■ **Task brief**:
The records below need to be set down again exactly; their images stay out.

Data under study START

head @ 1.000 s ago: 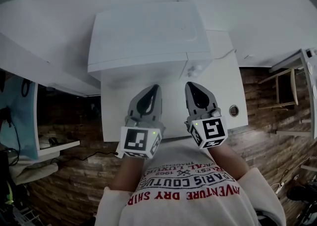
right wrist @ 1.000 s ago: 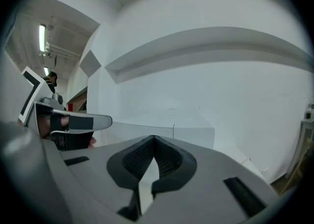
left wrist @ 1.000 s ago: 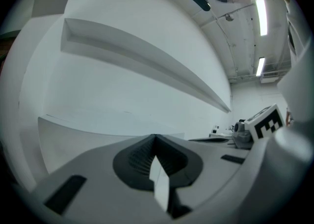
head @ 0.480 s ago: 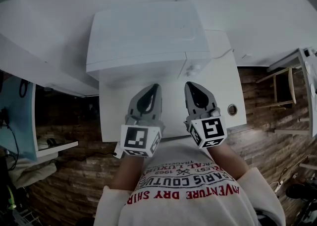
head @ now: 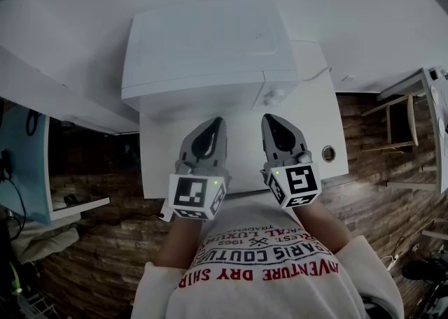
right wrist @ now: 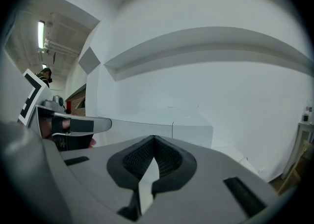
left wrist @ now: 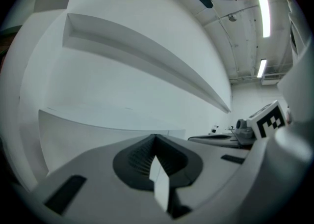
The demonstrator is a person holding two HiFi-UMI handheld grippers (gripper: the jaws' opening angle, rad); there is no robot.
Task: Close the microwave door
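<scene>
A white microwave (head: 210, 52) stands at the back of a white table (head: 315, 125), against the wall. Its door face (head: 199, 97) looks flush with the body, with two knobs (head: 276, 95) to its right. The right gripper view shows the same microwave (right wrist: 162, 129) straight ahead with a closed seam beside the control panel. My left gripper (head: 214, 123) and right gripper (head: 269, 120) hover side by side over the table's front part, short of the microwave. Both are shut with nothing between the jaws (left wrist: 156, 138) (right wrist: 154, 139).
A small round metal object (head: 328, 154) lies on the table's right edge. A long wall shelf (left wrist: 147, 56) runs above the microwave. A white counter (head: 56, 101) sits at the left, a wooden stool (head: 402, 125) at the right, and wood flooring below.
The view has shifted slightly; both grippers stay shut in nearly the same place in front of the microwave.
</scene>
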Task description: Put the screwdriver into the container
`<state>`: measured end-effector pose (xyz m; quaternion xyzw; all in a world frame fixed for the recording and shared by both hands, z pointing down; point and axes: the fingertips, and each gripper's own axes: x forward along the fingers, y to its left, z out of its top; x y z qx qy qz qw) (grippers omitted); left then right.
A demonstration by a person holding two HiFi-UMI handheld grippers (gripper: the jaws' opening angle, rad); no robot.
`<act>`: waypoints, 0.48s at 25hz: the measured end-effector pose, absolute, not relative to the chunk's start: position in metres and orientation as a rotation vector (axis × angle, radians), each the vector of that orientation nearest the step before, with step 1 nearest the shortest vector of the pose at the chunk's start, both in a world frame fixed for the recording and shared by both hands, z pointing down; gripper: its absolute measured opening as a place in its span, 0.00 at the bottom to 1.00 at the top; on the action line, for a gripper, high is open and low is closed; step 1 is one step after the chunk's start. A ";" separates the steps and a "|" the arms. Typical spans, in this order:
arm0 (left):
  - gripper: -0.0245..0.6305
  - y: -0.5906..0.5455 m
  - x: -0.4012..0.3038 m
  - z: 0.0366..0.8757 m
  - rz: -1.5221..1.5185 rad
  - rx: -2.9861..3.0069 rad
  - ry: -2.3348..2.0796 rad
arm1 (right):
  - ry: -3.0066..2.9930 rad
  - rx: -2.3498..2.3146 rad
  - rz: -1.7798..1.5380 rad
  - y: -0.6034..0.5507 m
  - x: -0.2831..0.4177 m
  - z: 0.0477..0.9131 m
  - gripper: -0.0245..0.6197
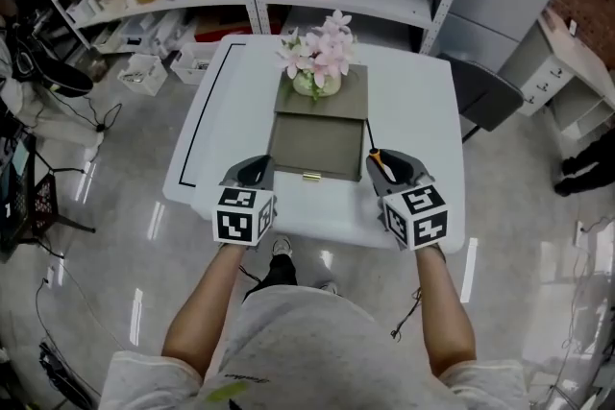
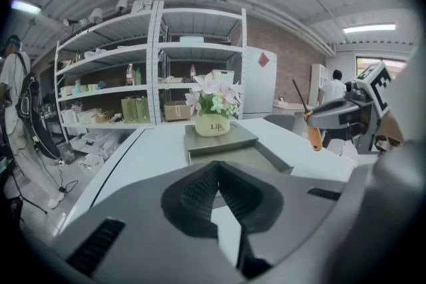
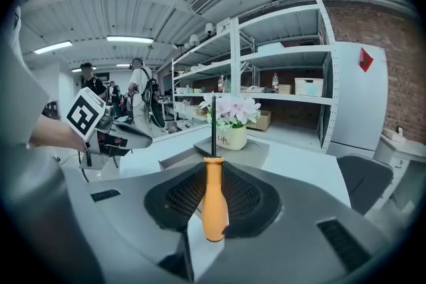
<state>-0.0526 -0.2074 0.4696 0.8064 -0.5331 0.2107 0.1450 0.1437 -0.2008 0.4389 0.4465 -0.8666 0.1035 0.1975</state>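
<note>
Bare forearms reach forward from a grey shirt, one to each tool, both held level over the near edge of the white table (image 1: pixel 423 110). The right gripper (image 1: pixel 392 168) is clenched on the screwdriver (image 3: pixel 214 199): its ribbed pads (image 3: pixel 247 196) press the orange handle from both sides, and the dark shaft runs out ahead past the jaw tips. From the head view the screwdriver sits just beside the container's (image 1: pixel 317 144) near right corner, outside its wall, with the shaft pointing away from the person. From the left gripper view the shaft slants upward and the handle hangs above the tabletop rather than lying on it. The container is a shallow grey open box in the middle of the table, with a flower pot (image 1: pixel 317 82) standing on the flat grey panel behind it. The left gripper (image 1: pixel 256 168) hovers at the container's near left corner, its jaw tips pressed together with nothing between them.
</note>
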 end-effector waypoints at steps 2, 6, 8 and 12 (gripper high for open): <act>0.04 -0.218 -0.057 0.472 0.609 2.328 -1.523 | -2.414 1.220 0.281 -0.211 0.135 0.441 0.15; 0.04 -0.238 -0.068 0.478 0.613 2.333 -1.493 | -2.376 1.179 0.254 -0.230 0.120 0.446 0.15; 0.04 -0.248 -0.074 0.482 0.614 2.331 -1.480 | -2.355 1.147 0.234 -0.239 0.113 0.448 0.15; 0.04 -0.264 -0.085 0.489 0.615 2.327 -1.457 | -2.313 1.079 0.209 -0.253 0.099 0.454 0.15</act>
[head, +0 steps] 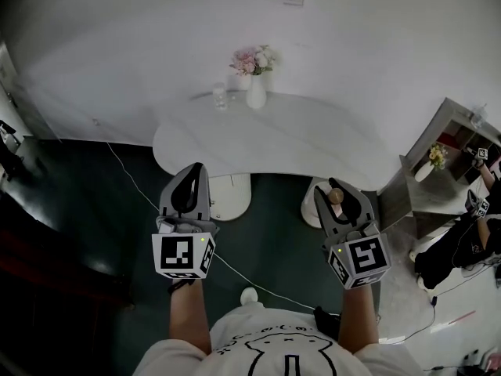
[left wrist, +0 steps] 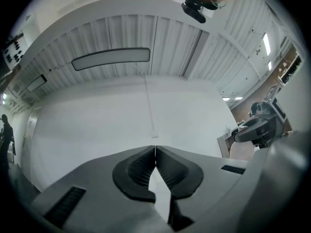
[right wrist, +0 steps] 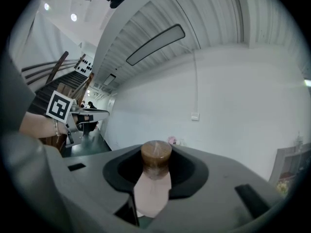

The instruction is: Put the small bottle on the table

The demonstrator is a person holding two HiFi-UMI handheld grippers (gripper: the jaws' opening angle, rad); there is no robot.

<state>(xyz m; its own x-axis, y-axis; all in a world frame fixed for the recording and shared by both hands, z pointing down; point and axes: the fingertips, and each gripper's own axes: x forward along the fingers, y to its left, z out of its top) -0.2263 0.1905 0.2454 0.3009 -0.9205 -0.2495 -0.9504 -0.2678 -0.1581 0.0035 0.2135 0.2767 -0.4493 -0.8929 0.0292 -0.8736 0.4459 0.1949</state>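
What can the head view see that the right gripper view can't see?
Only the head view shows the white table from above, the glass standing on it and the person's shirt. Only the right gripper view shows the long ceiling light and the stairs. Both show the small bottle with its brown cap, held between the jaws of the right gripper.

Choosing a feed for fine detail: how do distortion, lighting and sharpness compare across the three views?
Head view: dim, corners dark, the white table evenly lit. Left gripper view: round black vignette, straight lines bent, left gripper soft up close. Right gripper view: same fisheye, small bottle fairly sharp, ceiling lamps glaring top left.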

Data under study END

■ **Result**:
head @ 1.000 s ago: 
right wrist @ 1.000 s ago: 
left wrist @ 1.000 s ago: 
head @ 0.480 s ago: 
head @ now: 
right wrist @ now: 
left wrist @ now: 
The demonstrator is a person holding two HiFi-UMI handheld grippers (gripper: the jaws' opening angle, rad); there is no robot.
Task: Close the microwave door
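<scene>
A white microwave (head: 210, 52) stands at the back of a white table (head: 315, 125), against the wall. Its door face (head: 199, 97) looks flush with the body, with two knobs (head: 276, 95) to its right. The right gripper view shows the same microwave (right wrist: 162, 129) straight ahead with a closed seam beside the control panel. My left gripper (head: 214, 123) and right gripper (head: 269, 120) hover side by side over the table's front part, short of the microwave. Both are shut with nothing between the jaws (left wrist: 156, 138) (right wrist: 154, 139).
A small round metal object (head: 328, 154) lies on the table's right edge. A long wall shelf (left wrist: 147, 56) runs above the microwave. A white counter (head: 56, 101) sits at the left, a wooden stool (head: 402, 125) at the right, and wood flooring below.
The view has shifted slightly; both grippers stay shut in nearly the same place in front of the microwave.
</scene>
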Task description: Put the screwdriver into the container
`<state>`: measured end-effector pose (xyz m; quaternion xyzw; all in a world frame fixed for the recording and shared by both hands, z pointing down; point and axes: the fingertips, and each gripper's own axes: x forward along the fingers, y to its left, z out of its top; x y z qx qy qz qw) (grippers omitted); left then right.
A demonstration by a person holding two HiFi-UMI handheld grippers (gripper: the jaws' opening angle, rad); no robot.
`<act>`: waypoints, 0.48s at 25hz: the measured end-effector pose, absolute, not relative to the chunk's start: position in metres and orientation as a rotation vector (axis × angle, radians), each the vector of that orientation nearest the step before, with step 1 nearest the shortest vector of the pose at the chunk's start, both in a world frame fixed for the recording and shared by both hands, z pointing down; gripper: its absolute measured opening as a place in its span, 0.00 at the bottom to 1.00 at the top; on the action line, for a gripper, high is open and low is closed; step 1 is one step after the chunk's start. A ";" separates the steps and a "|" the arms. Typical spans, in this order:
arm0 (left):
  - gripper: -0.0245..0.6305
  - y: -0.5906..0.5455 m
  - x: -0.4012..0.3038 m
  - z: 0.0366..0.8757 m
  - rz: -1.5221..1.5185 rad
  - rx: -2.9861..3.0069 rad
  - ry: -2.3348..2.0796 rad
arm1 (right):
  - ry: -3.0066..2.9930 rad
  - rx: -2.3498..2.3146 rad
  - rz: -1.7798..1.5380 rad
  - y: -0.6034..0.5507 m
  - x: -0.2831..0.4177 m
  - z: 0.0477..0.9131 m
  - gripper: -0.0245..0.6197
<state>-0.0526 -0.2074 0.4696 0.8064 -0.5331 0.2107 0.1450 0.1437 -0.2008 0.4389 0.4465 -0.8666 0.1035 0.1975</state>
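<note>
Bare forearms reach forward from a grey shirt, one to each tool, both held level over the near edge of the white table (image 1: pixel 423 110). The right gripper (image 1: pixel 392 168) is clenched on the screwdriver (image 3: pixel 214 199): its ribbed pads (image 3: pixel 247 196) press the orange handle from both sides, and the dark shaft runs out ahead past the jaw tips. From the head view the screwdriver sits just beside the container's (image 1: pixel 317 144) near right corner, outside its wall, with the shaft pointing away from the person. From the left gripper view the shaft slants upward and the handle hangs above the tabletop rather than lying on it. The container is a shallow grey open box in the middle of the table, with a flower pot (image 1: pixel 317 82) standing on the flat grey panel behind it. The left gripper (image 1: pixel 256 168) hovers at the container's near left corner, its jaw tips pressed together with nothing between them.
</note>
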 end-effector waypoints at steps 2, 6, 8 and 12 (gripper high for open): <act>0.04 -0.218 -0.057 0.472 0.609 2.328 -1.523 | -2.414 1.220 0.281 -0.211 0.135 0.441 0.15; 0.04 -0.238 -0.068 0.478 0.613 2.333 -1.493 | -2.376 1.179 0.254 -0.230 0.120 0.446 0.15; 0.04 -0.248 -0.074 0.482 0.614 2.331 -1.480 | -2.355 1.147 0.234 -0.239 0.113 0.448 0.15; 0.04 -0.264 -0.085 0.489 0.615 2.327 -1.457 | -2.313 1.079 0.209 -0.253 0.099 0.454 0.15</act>
[head, +0 steps] 
[left wrist, +0 steps] 
[right wrist, +0 steps] 

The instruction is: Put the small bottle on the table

The demonstrator is a person holding two HiFi-UMI handheld grippers (gripper: the jaws' opening angle, rad); there is no robot.

<state>(xyz m; its own x-axis, y-axis; all in a world frame fixed for the recording and shared by both hands, z pointing down; point and axes: the fingertips, and each gripper's own axes: x forward along the fingers, y to its left, z out of its top) -0.2263 0.1905 0.2454 0.3009 -0.9205 -0.2495 -0.9504 -0.2678 -0.1581 0.0035 0.2135 0.2767 -0.4493 -0.8929 0.0292 -0.8736 0.4459 0.1949</state>
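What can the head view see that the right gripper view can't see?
Only the head view shows the white table from above, the glass standing on it and the person's shirt. Only the right gripper view shows the long ceiling light and the stairs. Both show the small bottle with its brown cap, held between the jaws of the right gripper.

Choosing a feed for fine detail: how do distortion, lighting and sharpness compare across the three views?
Head view: dim, corners dark, the white table evenly lit. Left gripper view: round black vignette, straight lines bent, left gripper soft up close. Right gripper view: same fisheye, small bottle fairly sharp, ceiling lamps glaring top left.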

The exercise is done, and nothing more is needed.